## EXERCISE DIRECTIONS:
Print this span of the material below exactly: the line with "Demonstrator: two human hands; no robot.", the line with "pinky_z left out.", and every line between them, but nothing else.

## SOURCE DATA:
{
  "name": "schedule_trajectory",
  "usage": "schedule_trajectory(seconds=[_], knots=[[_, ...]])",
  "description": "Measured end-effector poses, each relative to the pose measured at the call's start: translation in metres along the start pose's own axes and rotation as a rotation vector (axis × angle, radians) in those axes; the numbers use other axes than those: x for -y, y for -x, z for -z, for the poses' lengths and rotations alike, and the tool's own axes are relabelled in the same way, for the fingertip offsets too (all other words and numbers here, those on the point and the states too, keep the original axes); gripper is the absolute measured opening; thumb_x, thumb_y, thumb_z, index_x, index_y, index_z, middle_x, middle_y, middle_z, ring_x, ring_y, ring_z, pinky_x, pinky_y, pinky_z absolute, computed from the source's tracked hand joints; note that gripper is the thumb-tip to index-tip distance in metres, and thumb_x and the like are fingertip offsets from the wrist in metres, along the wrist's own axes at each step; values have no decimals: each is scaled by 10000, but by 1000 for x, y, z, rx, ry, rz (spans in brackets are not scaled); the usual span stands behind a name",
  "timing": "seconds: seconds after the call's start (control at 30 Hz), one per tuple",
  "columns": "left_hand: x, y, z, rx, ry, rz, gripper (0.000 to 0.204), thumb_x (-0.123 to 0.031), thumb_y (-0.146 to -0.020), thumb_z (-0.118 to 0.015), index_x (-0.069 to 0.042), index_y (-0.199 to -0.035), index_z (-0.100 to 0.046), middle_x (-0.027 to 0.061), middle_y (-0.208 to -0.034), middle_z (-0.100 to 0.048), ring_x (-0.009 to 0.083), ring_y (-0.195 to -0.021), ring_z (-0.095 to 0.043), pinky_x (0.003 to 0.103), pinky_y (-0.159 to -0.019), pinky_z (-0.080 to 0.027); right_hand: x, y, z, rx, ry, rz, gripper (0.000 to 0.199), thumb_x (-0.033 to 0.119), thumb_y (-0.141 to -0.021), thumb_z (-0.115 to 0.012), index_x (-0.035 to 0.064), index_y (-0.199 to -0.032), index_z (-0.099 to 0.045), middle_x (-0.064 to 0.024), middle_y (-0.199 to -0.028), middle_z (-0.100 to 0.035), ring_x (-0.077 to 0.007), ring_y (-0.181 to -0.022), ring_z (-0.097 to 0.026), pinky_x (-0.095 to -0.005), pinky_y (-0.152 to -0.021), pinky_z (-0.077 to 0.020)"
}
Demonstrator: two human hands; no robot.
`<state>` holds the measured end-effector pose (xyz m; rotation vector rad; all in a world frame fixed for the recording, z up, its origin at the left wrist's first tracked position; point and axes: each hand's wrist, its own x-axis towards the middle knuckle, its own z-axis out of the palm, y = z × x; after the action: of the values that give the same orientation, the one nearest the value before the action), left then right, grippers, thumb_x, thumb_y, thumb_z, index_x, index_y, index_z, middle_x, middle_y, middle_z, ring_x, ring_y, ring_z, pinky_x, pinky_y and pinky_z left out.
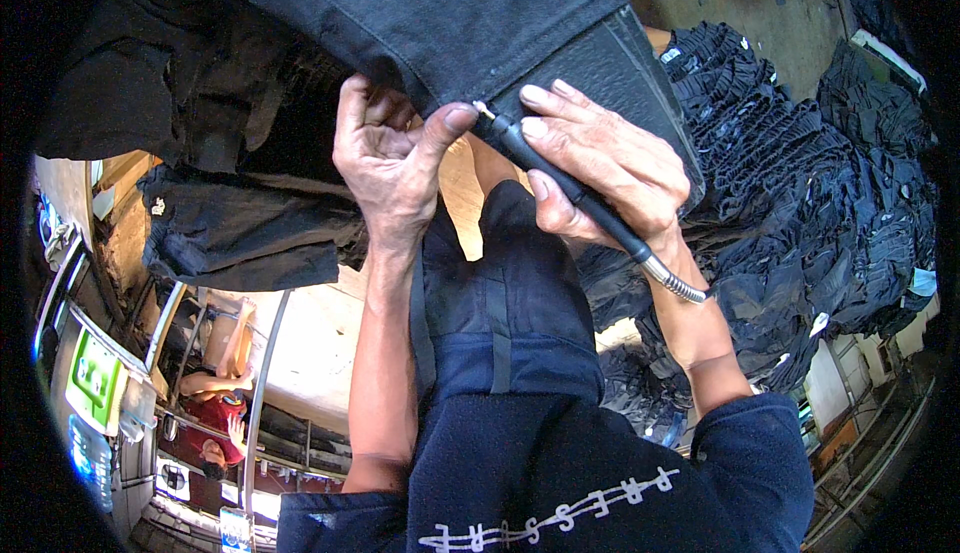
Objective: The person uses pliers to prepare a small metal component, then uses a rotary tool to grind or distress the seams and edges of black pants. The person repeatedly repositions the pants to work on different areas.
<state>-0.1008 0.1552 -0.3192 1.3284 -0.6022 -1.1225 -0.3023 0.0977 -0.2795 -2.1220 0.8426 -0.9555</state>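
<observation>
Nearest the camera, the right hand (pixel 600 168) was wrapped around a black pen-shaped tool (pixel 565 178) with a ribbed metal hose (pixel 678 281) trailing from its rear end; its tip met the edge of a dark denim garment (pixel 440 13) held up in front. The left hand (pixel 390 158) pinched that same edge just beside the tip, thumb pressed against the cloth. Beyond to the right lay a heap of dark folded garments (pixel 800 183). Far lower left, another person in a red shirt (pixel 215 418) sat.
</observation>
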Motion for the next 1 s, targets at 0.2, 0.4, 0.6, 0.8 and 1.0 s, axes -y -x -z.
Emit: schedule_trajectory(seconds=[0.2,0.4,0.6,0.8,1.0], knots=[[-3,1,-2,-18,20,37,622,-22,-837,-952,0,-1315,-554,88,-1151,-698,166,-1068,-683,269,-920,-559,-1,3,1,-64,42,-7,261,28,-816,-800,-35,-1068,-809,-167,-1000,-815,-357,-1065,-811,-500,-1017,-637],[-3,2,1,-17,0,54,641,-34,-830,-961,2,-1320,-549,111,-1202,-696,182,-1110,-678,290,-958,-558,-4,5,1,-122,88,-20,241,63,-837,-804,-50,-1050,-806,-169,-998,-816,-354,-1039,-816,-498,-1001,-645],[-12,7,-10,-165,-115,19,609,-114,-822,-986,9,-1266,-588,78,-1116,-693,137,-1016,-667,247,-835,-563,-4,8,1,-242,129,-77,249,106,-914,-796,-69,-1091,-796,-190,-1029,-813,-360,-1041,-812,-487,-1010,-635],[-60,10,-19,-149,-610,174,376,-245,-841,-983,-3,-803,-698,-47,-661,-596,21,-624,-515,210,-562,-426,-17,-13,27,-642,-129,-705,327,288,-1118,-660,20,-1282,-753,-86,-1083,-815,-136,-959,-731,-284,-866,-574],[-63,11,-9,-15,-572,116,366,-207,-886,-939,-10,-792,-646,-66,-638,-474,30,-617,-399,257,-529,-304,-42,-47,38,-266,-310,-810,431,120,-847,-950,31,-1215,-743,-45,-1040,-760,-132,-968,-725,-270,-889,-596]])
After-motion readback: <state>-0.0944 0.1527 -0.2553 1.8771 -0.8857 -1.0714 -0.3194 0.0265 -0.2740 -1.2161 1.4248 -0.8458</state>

## ANSWER TO THIS TASK:
Demonstrator: two human hands; no robot.
`<state>` holds the measured end-effector pose (xyz m; rotation vector rad; all in a world frame fixed for the recording, z up, its origin at the left wrist's first tracked position; point and axes: each hand's wrist, its own x-axis towards the middle knuckle, its own z-axis out of the palm, y = z × x; after the action: of the values that give the same orientation, the one nearest the value before the action), left then right, grippers, thumb_x, thumb_y, thumb_z, index_x, index_y, index_z, middle_x, middle_y, middle_z, ring_x, ring_y, ring_z, pinky_x, pinky_y and pinky_z left out.

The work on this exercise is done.